指先が白くなるほどの刺すような冷気。誰が一番先に「寒い」と泣き言を言うか賭けていたけれど、結局は全員同時にガタガタと震えていた。計画していた「クールな旅」は、開始5分で完膚なきまでに崩壊した。厚手のマフラーに顔を埋めると、吐き出した息が白く濁り、その輪郭だけが今の自分たちの唯一の共通点のように見えた。



湯気が目に染みるほど熱いお茶。カップから伝わる熱が、凍りついた指先の感覚をゆっくりと呼び戻してくれる。地元の和菓子を口に運んだ瞬間、砂糖の結晶が舌の上で静かに、けれど贅沢に溶けていった。出汁の芳醇な香りが鼻を抜ける朝食の時間。誰一人としてスマホに触れず、ただ咀嚼する音と、遠くで鳴る鳥の声だけが響いていた。


「ここが隠れ家だって言ったのは誰だ」という、誰に向けたものでもないけれど、全員が意識している問いかけ。地図を逆さまに持っていた誰かのせいで、予定より20分も長く歩くことになった。けれど、そのおかげで不意に見つけた冬の木々が、透き通るような銀色に輝いていて、予想以上に綺麗だった。効率的に回るよりも、迷い込んだ時間の方がずっと密度が濃かったのかもしれない。


誰かが靴下を片方なくした時の、あの絶望に満ちた虚無の表情。それを逃さず写真に撮り、グループチャットのアイコンにするという残酷な合意。笑いすぎて、冷たい空気が肺の奥まで鋭く刺さる感覚。こういう、どうでもいい失敗こそが、後で一番に思い出す記憶になる。だって、完璧すぎる旅なんて、きっと退屈でしかないから。

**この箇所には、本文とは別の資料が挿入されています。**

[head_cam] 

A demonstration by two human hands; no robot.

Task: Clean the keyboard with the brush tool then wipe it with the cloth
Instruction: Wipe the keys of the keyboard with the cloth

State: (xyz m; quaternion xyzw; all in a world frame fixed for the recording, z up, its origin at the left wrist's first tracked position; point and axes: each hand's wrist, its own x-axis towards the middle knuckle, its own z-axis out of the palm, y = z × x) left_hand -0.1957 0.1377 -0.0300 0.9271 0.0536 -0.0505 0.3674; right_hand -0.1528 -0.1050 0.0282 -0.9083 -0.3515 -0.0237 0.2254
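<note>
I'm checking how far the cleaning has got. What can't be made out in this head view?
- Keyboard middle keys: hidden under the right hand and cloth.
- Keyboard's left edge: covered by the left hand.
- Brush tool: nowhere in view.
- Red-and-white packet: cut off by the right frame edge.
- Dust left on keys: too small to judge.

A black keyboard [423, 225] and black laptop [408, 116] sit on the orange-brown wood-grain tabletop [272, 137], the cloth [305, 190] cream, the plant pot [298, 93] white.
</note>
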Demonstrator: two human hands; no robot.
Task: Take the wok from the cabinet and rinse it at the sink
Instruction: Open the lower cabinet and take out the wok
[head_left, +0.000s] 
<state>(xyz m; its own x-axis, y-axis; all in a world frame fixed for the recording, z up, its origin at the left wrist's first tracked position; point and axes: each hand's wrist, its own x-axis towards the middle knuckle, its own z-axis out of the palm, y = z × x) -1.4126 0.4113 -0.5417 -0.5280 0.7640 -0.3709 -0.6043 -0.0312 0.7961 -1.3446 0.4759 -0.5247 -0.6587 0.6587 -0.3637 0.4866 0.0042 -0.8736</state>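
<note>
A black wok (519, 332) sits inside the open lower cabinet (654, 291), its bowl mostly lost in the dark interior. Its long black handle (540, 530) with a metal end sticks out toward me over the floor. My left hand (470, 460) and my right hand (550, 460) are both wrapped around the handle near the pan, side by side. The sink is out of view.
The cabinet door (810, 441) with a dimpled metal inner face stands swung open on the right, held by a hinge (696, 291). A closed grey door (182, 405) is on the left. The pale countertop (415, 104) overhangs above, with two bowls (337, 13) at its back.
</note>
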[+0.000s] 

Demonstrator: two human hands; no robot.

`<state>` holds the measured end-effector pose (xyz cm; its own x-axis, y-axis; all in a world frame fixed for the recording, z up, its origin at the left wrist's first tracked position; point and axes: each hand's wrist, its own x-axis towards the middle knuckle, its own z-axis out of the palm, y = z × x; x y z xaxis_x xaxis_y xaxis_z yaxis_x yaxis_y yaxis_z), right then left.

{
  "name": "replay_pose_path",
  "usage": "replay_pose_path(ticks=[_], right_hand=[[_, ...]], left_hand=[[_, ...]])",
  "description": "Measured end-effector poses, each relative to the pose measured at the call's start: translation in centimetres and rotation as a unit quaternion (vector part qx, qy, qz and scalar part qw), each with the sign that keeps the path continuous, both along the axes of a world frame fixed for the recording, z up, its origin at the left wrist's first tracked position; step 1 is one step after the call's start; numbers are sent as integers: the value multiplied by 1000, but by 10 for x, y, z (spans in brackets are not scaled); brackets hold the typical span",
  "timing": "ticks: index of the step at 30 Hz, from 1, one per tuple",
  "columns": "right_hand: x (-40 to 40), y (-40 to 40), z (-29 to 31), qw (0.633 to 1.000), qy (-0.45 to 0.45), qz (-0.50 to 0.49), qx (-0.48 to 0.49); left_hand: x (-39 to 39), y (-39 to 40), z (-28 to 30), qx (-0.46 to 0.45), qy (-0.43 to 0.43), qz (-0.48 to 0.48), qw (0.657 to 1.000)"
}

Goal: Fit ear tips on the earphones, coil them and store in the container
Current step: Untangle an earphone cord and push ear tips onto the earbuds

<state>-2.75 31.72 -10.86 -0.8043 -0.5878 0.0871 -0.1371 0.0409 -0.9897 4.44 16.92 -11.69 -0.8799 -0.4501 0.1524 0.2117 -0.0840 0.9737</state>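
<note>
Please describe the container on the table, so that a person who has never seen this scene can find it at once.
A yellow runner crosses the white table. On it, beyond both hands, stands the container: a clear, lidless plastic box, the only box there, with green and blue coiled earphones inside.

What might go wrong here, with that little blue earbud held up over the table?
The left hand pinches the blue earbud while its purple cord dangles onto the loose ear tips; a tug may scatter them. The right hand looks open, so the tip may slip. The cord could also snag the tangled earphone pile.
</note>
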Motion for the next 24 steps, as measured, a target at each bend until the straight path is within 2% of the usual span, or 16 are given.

湖の面が鏡のように静まり返っている。冬の土の下で、根がじっと耐えながら氷の層を押し広げているような、静かな生命力を感じた。目に見えないところで、何かが確実に形を変え、春を待っている。静寂にはある種の心地よい重圧があり、私たちはただ、その深い静けさに身を任せていた。


RoheN ASHINOKOの部屋に足を踏み入れたとき、足裏に触れた畳の、少しひんやりとしていながらも乾いた心地よい質感。和風の趣が漂う空間で、深夜3時にトイレまで歩くとき、裸足で踏む廊下の温度がちょうどよかった。朝7時の光が壁に作る鋭い角度を眺めながら、まだ眠い目で、このリゾートホテルならではの開放的な広さをなんとなく測っていた。


散策の途中で偶然見つけた、早咲きの梅。冷たい風に耐えて、小さな花びらが震えていた。誰が言い出したのか、みんなでその花を囲んで、しばらくの間、言葉を忘れていた。花びらの淡い桃色が、灰色の空にぽつんと置かれている。その小ささが、かえって強烈な生命力として胸に響いた。


帰り道、車窓から見える箱根の景色が少しずつ遠くなる。完璧じゃなかったけれど、だからこそ、パズルのピースが少しだけズレたまま完成したような、不思議な充足感。氷を割って芽を出す準備を終えた生命のように、私たちの関係も、この不器用な旅を通じて少しだけ形を変えたのかもしれない。

湯気の向こう側で、誰かが小さく笑っていた。

  • 湖畔の散歩は想像以上に冷えるから、厚手の靴下を忘れずに持っていって。
  • 早起きして、誰もいない時間帯の澄み切った空気感をぜひ味わってみて。